[foreign-jextract] RFR: Refresh docs to reflect Java 18 API changes

Tue Jan 18 14:52:09 UTC 2022

On Tue, 18 Jan 2022 13:59:16 GMT, Maurizio Cimadamore <mcimadamore at openjdk.org> wrote:

> This patch updates the memory access and linker docs to reflect the Java 18 API changes.

Looks good! Some suggestions inline.

doc/panama_ffi.md line 7:

> 5: **Maurizio Cimadamore**
> 6: 
> 7: Panama support foreign functions through the Foreign Memory Access API, which has been available as an [incubating](https://openjdk.java.net/jeps/11) API since Java [16](https://openjdk.java.net/jeps/389). The central abstraction in the Foreign Linker API is the *foreign linker*, which allows clients to construct *downcall* method handles — that is, method handles whose invocation targets a native function defined in some native library. In other words, Panama foreign function support is completely expressed in terms of Java code and no intermediate native code is required.

Suggestion:

Panama supports foreign functions through the Foreign Linker API, which has been available as an [incubating](https://openjdk.java.net/jeps/11) API since Java [16](https://openjdk.java.net/jeps/389). The central abstraction in the Foreign Linker API is the *foreign linker*, which allows clients to construct *downcall* method handles — that is, method handles whose invocation targets a native function defined in some native library. In other words, Panama foreign function support is completely expressed in terms of Java code and no intermediate native code is required.

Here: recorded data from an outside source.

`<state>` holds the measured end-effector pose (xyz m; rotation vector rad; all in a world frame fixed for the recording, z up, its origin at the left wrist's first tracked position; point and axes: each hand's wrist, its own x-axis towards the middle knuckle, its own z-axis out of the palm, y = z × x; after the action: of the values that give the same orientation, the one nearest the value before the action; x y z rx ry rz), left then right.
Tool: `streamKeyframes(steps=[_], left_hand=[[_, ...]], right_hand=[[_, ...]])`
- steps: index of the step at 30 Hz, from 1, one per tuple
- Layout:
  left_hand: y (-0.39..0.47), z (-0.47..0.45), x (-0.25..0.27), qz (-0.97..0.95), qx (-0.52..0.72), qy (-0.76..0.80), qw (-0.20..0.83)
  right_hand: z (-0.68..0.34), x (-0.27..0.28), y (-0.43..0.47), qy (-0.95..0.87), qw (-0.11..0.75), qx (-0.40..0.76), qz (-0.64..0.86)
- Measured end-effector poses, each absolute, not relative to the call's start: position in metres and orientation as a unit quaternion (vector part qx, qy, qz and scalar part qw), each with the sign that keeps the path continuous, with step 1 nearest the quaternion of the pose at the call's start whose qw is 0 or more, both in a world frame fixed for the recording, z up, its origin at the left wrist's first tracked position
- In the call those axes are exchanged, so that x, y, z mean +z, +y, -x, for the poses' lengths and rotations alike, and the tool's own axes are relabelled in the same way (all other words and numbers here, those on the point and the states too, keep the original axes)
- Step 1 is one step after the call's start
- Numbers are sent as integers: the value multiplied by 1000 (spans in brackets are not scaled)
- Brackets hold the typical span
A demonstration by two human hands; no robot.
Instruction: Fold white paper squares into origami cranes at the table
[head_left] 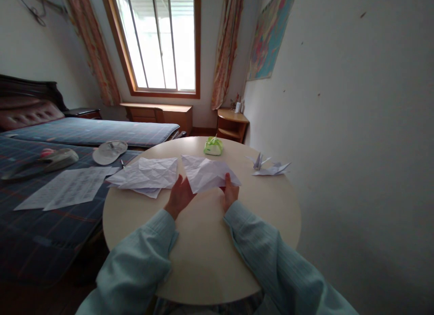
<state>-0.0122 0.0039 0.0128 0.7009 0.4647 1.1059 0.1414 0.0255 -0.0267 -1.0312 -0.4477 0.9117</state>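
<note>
A creased white sheet of paper (206, 174) is held up over the round table, its surface crossed by fold lines. My right hand (230, 192) grips its right side, thumb on top and fingers beneath. At the lower left edge is my left hand (181, 195), thumb raised and fingers running under the sheet; the fingertips are hidden. To the left lies a pile of creased paper sheets (149, 172). Folded paper cranes (269, 166) rest at the table's right side.
The round table (210, 260) has a green-and-white tissue pack (213, 146) at its far edge. On the left, a bed (50, 238) holds printed sheets (73, 186), a white cap (110, 152) and a bag-like item (59, 160). A wall (356, 148) runs along the right.
</note>
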Motion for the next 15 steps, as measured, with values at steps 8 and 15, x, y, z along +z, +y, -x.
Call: streamKeyframes(steps=[8,15], left_hand=[[4,13,0,-359,478,147,788],[6,8,-4,-398,444,118,794]], right_hand=[[-143,-25,25,-196,757,378,496],[-144,-22,21,-300,756,407,414]])
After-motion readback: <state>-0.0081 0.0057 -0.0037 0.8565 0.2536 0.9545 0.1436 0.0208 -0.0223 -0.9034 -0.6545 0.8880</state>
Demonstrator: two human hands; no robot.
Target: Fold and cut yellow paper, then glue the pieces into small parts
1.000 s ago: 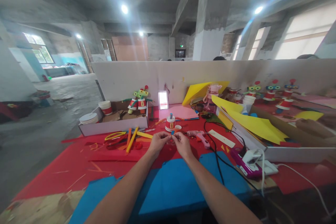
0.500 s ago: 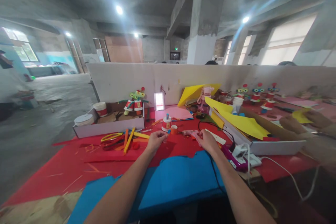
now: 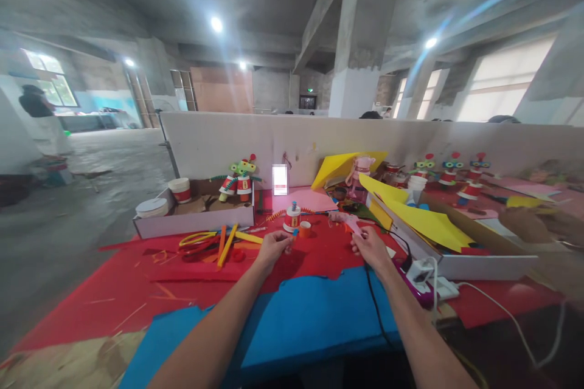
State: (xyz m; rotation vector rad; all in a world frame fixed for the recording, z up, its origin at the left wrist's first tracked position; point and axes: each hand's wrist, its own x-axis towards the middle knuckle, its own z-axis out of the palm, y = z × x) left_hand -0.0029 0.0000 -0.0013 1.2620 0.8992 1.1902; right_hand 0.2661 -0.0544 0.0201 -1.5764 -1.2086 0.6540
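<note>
My left hand (image 3: 275,248) is closed in a pinch on a small blue piece (image 3: 295,233), perhaps paper. My right hand (image 3: 371,248) is wrapped round the handle of a pink glue gun (image 3: 347,220), whose nozzle points left. Its dark cord (image 3: 375,304) hangs down past my wrist. Between and beyond my hands stands a white-and-red cup figure (image 3: 292,219) with coiled paper arms spread to both sides and a blue top. Just in front of it, at its right, sits a short orange paper ring or cup (image 3: 305,229).
Scissors (image 3: 196,239) and orange and yellow paper strips (image 3: 228,246) lie at left, before a white box (image 3: 196,228) with finished figures (image 3: 244,182). Blue paper (image 3: 319,310) covers the near edge. At right are another box (image 3: 488,266), a purple power strip (image 3: 417,292) and a co-worker's blurred arm (image 3: 524,225).
My right hand has lifted the glue gun from the table and turned its handle toward me. My left hand keeps its pinch almost in place. The view has shifted slightly.
</note>
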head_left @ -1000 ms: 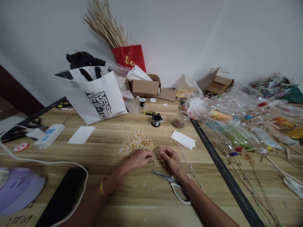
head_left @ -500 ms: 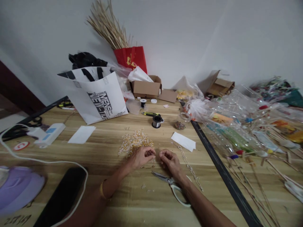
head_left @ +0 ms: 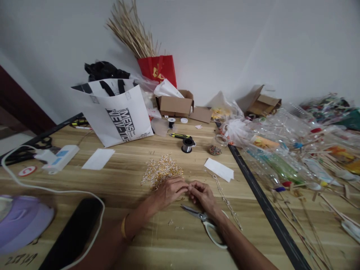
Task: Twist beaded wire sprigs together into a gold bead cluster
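Observation:
My left hand [head_left: 172,190] and my right hand [head_left: 200,192] meet fingertip to fingertip over the table, both closed in a pinch. Whatever lies between the fingers is too small to make out. Just behind my left hand spreads a heap of gold and clear beads [head_left: 161,169]. White-handled scissors [head_left: 203,217] lie with partly parted blades under and beside my right wrist. To the right of that hand a beaded chain [head_left: 225,200] stretches along the wood. A few tiny clear pieces [head_left: 171,222] rest nearer to me.
Behind the beads are a wire spool [head_left: 187,145], a yellow-black cutter [head_left: 180,135] and a jar of beads [head_left: 215,150]. Plastic bottles and bags [head_left: 275,150] crowd the right side. A white paper bag [head_left: 118,116], a power strip [head_left: 63,159] and a white cable [head_left: 70,193] are left.
My left hand has moved right and turned its back upward, so its fingertips now meet those of my right hand. The right hand has barely moved.

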Demonstrator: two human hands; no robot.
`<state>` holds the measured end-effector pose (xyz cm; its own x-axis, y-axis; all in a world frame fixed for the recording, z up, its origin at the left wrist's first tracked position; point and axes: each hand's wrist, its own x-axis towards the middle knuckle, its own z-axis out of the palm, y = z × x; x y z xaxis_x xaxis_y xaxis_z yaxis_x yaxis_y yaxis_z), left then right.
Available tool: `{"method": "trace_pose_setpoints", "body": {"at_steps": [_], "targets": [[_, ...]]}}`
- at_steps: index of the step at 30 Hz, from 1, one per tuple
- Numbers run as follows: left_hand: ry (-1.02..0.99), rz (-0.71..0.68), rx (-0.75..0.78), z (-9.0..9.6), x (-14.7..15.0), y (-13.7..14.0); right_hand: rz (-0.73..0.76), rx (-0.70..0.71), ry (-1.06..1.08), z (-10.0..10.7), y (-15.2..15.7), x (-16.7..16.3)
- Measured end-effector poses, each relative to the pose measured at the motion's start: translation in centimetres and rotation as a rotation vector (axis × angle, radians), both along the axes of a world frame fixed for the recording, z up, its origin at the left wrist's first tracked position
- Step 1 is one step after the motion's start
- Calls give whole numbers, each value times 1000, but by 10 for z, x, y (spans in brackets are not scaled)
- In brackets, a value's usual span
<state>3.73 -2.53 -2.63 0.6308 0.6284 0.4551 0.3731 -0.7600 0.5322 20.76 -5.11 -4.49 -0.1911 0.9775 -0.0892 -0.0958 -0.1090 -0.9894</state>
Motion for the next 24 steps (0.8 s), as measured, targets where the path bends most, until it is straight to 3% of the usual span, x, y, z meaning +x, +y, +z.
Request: {"method": "trace_pose_setpoints", "body": {"at_steps": [11,19,24], "targets": [[-1,60,37,2,1,-4,-12,22,-44,1,-1,-2],[-20,102,17,-11,3,0,-101,193,-252,1,-6,-4],[-68,146,-83,-10,5,0,-110,238,-301,1,-7,-4]]}}
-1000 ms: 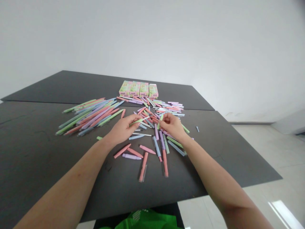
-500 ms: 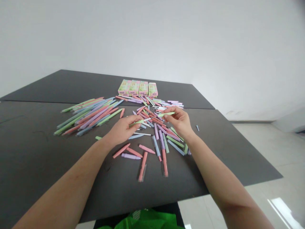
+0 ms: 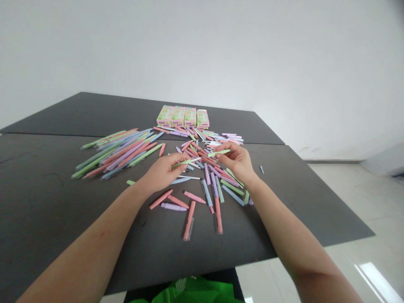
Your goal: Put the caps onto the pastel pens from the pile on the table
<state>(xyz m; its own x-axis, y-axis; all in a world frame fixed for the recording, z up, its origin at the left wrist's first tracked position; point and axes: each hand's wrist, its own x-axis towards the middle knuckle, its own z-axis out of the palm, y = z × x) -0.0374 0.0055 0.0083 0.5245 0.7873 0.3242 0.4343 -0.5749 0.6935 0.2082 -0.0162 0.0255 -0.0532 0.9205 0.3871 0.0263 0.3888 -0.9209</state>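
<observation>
My left hand (image 3: 164,171) is closed in a pinch around a light green pen part (image 3: 185,162), from which a thin white refill (image 3: 196,159) points right. Between the thumb and fingers of my right hand (image 3: 235,158) is a light green pen barrel piece (image 3: 219,153), tilted slightly. The refill's tip is at or very near the left end of that piece; whether it has entered cannot be made out. Under and around both hands lie loose pen parts (image 3: 206,174) in pink, purple, green and blue.
To the left lies a heap of long pens (image 3: 120,153). Several small pink-and-green boxes (image 3: 178,116) stand in a row at the back. Near me are separate pink barrels (image 3: 189,221) on the dark table (image 3: 57,202). A small blue piece (image 3: 261,169) sits to the right.
The green piece in my right hand has shifted slightly left and down, and the gap between it and the refill tip has narrowed. My left hand has barely moved.
</observation>
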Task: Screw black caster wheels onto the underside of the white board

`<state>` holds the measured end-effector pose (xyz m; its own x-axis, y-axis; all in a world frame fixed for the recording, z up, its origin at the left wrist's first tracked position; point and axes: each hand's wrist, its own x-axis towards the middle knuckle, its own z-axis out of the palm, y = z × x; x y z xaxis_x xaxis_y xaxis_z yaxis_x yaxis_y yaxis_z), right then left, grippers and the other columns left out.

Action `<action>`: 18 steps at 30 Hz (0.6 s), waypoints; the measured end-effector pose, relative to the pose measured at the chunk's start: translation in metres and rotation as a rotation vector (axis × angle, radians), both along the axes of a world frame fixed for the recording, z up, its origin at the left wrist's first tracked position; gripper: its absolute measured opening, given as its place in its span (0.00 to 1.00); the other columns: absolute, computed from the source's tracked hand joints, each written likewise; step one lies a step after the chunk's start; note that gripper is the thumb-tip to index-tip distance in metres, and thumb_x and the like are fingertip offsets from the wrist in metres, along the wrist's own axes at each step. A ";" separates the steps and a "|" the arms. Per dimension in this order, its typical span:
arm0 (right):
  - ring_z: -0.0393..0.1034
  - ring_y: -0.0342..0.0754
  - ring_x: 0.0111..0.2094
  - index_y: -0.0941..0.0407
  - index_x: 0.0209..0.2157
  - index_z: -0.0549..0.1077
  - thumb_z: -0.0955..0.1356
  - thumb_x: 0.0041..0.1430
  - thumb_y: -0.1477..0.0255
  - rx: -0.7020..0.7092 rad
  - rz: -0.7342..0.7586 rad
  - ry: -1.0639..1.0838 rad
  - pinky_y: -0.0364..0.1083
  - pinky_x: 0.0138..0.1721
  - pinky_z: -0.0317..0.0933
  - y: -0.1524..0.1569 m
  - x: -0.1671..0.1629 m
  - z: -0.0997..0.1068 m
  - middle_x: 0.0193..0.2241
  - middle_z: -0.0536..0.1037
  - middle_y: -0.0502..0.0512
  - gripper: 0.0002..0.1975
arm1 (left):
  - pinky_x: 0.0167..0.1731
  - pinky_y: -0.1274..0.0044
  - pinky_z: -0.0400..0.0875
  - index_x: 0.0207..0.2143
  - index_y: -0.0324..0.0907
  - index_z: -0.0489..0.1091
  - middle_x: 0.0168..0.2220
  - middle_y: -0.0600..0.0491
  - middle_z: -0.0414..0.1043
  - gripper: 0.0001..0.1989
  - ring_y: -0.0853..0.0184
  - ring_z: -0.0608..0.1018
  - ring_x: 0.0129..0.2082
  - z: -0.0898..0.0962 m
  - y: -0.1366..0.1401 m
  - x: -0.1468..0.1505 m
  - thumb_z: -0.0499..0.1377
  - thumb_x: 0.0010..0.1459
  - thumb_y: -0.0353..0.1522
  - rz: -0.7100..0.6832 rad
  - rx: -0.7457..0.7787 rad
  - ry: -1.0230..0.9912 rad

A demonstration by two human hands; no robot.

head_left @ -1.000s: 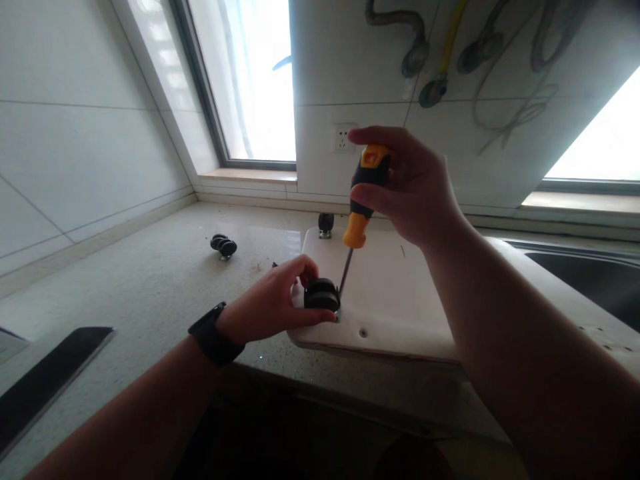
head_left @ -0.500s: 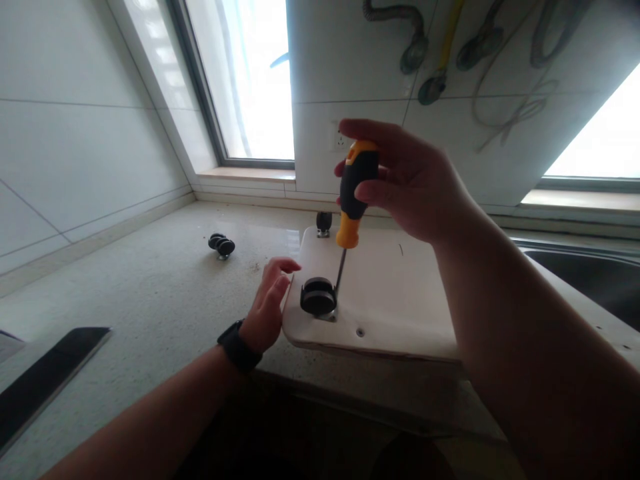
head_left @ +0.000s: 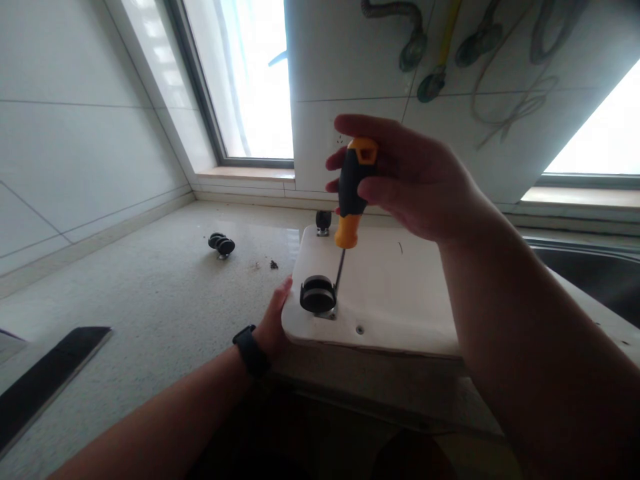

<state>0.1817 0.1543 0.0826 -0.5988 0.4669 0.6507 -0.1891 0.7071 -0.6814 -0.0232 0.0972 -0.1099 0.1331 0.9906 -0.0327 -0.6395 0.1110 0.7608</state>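
My right hand (head_left: pixel 410 180) is closed round the black and orange handle of a screwdriver (head_left: pixel 353 183), palm side toward its top. The shaft slants down to the metal plate of a black caster wheel (head_left: pixel 319 295); the tip is hidden behind the wheel. That caster stands on a white board (head_left: pixel 400 293) with rounded corners, lying on the counter. My left hand (head_left: pixel 277 319), with a black watch at the wrist, grips the board's left edge, its fingers mostly hidden beneath. A second caster (head_left: pixel 323 221) sits at the board's far left corner.
Loose casters (head_left: pixel 221 244) lie on the speckled counter (head_left: pixel 165 293), near a little pile of small screws (head_left: pixel 274 265). A dark flat strip (head_left: pixel 55 373) rests at the left. A metal sink (head_left: pixel 595 273) is on the right. Pipe valves (head_left: pixel 431 83) are on the tiled wall.
My left hand has slid down along the board's edge and its fingers have gone under it, uncovering the screws. The screwdriver handle has turned in my right hand, whose fingers have loosened slightly.
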 end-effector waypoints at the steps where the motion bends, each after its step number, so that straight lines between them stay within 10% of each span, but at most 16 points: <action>1: 0.74 0.49 0.44 0.50 0.54 0.73 0.76 0.53 0.69 0.044 -0.033 0.012 0.52 0.46 0.74 0.002 0.000 0.001 0.44 0.75 0.52 0.26 | 0.34 0.75 0.69 0.28 0.40 0.75 0.24 0.55 0.76 0.15 0.66 0.77 0.26 0.001 0.000 0.000 0.63 0.62 0.41 -0.021 -0.030 -0.020; 6: 0.65 0.43 0.32 0.53 0.45 0.78 0.81 0.46 0.65 0.259 -0.277 0.103 0.44 0.36 0.70 0.009 -0.004 -0.001 0.33 0.71 0.49 0.23 | 0.33 0.75 0.69 0.29 0.38 0.76 0.22 0.54 0.76 0.16 0.65 0.78 0.25 -0.002 0.000 -0.001 0.63 0.61 0.42 -0.097 -0.131 -0.052; 13: 0.73 0.51 0.51 0.49 0.58 0.69 0.70 0.58 0.72 -0.017 -0.024 -0.031 0.53 0.50 0.72 -0.002 -0.002 -0.003 0.54 0.73 0.55 0.26 | 0.33 0.76 0.68 0.27 0.37 0.75 0.22 0.55 0.76 0.15 0.68 0.75 0.23 -0.005 0.002 -0.003 0.65 0.60 0.40 -0.064 -0.136 -0.082; 18: 0.73 0.47 0.41 0.51 0.51 0.74 0.77 0.50 0.70 0.115 -0.150 0.019 0.51 0.46 0.74 0.004 -0.003 -0.003 0.42 0.75 0.51 0.25 | 0.31 0.77 0.68 0.25 0.38 0.73 0.22 0.57 0.75 0.15 0.70 0.73 0.22 -0.007 0.002 -0.005 0.67 0.59 0.39 -0.043 -0.120 -0.084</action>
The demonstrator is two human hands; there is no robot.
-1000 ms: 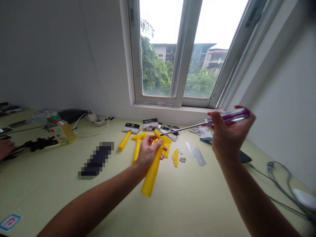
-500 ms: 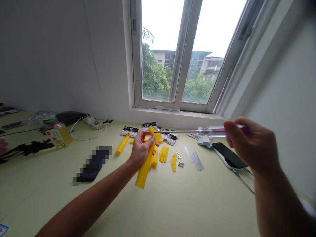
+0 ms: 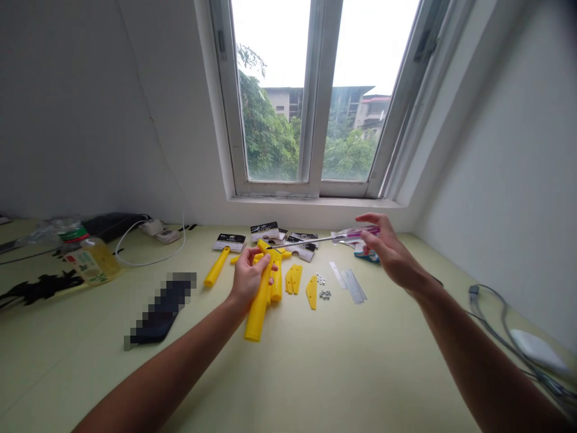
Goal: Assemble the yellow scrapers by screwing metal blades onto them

doc/panama_ffi.md line 13:

> 11: Before we dive into the specifics of the foreign function support, it would be useful to briefly recap some of the main concepts we have learned when exploring the [foreign memory access support](panama_memaccess.md). The Foreign Memory Access API allows client to create and manipulate *memory segments*. A memory segment is a view over a memory source (either on- or off-heap) which is spatially bounded, temporally bounded and thread-confined. The guarantees ensure that dereferencing a segment that has been created by Java code is always *safe*, and can never result in a VM crash, or, worse, in silent memory corruption.
> 12: 
> 13: Now, in the case of memory segments, the above properties (spatial bounds, temporal bounds and confinement) can be known *in full* when the segment is created. But when we interact with native libraries we often receiving *raw* pointers; such pointers have no spatial bounds (does a `char*` in C refer to one `char`, or a `char` array of a given size?), no notion of temporal bounds, nor thread-confinement. Raw addresses in our interop support are modeled using the `MemoryAddress` abstraction.

Suggestion:

Now, in the case of memory segments, the above properties (spatial bounds, temporal bounds and confinement) can be known *in full* when the segment is created. But when we interact with native libraries we often receive *raw* pointers; such pointers have no spatial bounds (does a `char*` in C refer to one `char`, or a `char` array of a given size?), no notion of temporal bounds, nor thread-confinement. Raw addresses in our interop support are modeled using the `MemoryAddress` abstraction.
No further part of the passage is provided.